This is part of a series called Connecting the Dots: How I Went from Being a San Francisco CFO to an Athens Yoga Instructor. The first installment is here. Last week’s installment is here.
1.4-1.5 The Bumblebee Incident (Spring 2009)
Kundalini Yoga Teacher Training was not easy for me. It is puzzling because it certainly wasn’t the hardest thing I’ve done in my life. I’ve taken the Certified Public Accountant (CPA) exam, I’ve swam 1.5 miles/2.4 km from Alcatraz to shore, I’ve paraglided solo off (small) mountains. But somehow, the training challenged me in a way I hadn’t experienced before.
It started off basic enough, but as we worked our way through the months, it became harder and harder for me to keep going. This was a surprise, because usually after I make a decision, that’s it. There is almost no internal dialogue about quitting. My total focus goes to getting the job done. Astrologers would say it’s because I was born Scorpio. Myself, I don’t know, but once I decide on something, it is like every cell in my body lines up behind that decision. Moving forward is easy. Quitting is not in my mind. Except in Kundalini Yoga Teacher Training-here my mind fought back.
During the week, I would put off my daily practice until the last possible moment before going to bed. On the weekends, while some people in my class would go to bed early to be fresh in the morning, I did the opposite.
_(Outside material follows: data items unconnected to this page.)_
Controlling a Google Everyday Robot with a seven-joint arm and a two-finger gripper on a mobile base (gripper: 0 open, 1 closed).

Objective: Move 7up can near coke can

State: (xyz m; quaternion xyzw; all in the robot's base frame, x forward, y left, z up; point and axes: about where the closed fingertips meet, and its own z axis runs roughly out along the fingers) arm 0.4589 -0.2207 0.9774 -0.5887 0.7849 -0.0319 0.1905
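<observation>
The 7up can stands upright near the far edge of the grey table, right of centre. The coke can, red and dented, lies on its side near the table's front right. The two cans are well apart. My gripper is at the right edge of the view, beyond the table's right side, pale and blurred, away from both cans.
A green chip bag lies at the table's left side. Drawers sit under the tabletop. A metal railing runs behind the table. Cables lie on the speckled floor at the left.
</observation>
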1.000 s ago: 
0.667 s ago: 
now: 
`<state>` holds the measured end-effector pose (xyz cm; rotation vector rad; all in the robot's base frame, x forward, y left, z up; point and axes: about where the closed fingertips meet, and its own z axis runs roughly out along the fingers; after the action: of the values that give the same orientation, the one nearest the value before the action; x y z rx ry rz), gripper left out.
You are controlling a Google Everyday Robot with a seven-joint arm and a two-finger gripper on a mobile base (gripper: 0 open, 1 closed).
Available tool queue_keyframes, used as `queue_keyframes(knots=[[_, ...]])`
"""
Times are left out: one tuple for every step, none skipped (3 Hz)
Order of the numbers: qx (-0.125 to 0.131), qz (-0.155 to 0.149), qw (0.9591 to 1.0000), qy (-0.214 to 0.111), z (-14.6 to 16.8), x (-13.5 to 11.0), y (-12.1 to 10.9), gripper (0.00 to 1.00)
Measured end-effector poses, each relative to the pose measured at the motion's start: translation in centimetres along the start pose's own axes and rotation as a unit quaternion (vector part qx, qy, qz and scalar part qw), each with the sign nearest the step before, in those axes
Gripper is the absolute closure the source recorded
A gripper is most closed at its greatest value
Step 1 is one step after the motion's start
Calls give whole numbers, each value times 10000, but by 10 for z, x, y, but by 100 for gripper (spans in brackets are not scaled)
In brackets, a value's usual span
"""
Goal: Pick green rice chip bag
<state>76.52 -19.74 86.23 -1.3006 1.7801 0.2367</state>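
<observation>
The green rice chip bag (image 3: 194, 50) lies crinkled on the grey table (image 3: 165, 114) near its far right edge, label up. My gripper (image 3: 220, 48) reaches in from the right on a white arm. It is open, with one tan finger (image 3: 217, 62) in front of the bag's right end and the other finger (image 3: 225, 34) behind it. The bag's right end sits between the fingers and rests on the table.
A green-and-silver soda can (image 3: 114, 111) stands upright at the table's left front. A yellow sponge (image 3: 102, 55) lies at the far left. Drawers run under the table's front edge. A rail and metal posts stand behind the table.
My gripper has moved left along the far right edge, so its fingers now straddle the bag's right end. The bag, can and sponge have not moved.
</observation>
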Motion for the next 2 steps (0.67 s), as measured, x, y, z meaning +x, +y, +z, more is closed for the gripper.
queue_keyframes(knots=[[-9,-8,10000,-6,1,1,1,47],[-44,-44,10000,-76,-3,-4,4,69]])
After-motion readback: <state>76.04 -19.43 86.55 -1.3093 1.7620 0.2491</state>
I’d stay out late at night drinking and dancing, and in the morning, I would struggle to get up. More than once I came to training tired and hungover, coffee in hand. I started to dread the training weekends and imagining reasons why I couldn’t go. I remember talking to Jessica, a classmate, asking “Why is this so difficult?” She said “I think our brains are changing. And it’s hard….” It was. I could almost feel the gray matter shift.
And then there was the Burning Man bumble bee incident. Burning Man is a week long music and art festival in the Nevada desert that falls around the Labor Day holiday. The experience is amazing, like Mad Max Beyond the Thunderdome. It’s wild, hedonistic, mind-expanding, and unlike anything I’ve experienced before or since. I started to going to Burning Man in 2000 and by 2008, I had gone eight times.
While the official event is just once a year, in San Francisco the scene is strong, and there are Burning Man parties year round. This I loved. And so one day, after returning from yoga teacher training, I was excited to see an email invitation from one of the theme camps. We were invited, in two weeks time, to dress as bumblebees and meet at a bar in the Mission to go bar hopping all Sunday long.
I was thrilled. My mind raced to how I could create a bumblebee outfit. And then seconds late, my mind stalled out. It said “What are you doing? There are real problems in the world. This is how you are going to spend your Sunday??” It was a shock, like an internal confusion. I literally stalled out in my thinking. It was a weird moment of transition. I wasn’t ready to leave that part of my life. But I wasn’t comfortable staying there either. It was confusing.
In the end, I didn’t go to the bumblebee bar hop. And from that day forward, my attention started to turn from the party scene to other things. Kundalini Yoga Teacher Training finally started to get easier too. The end was in sight, and I regained my focus.
When I trace it back, the bumblebee incident was important. It was when two warring sides of my personality faced each other. I still like to party, even to this day. It is part of who I am. But I like to be introspective, reflective and disciplined too. And that was the moment when I started to find balance between the two. It was an important dot.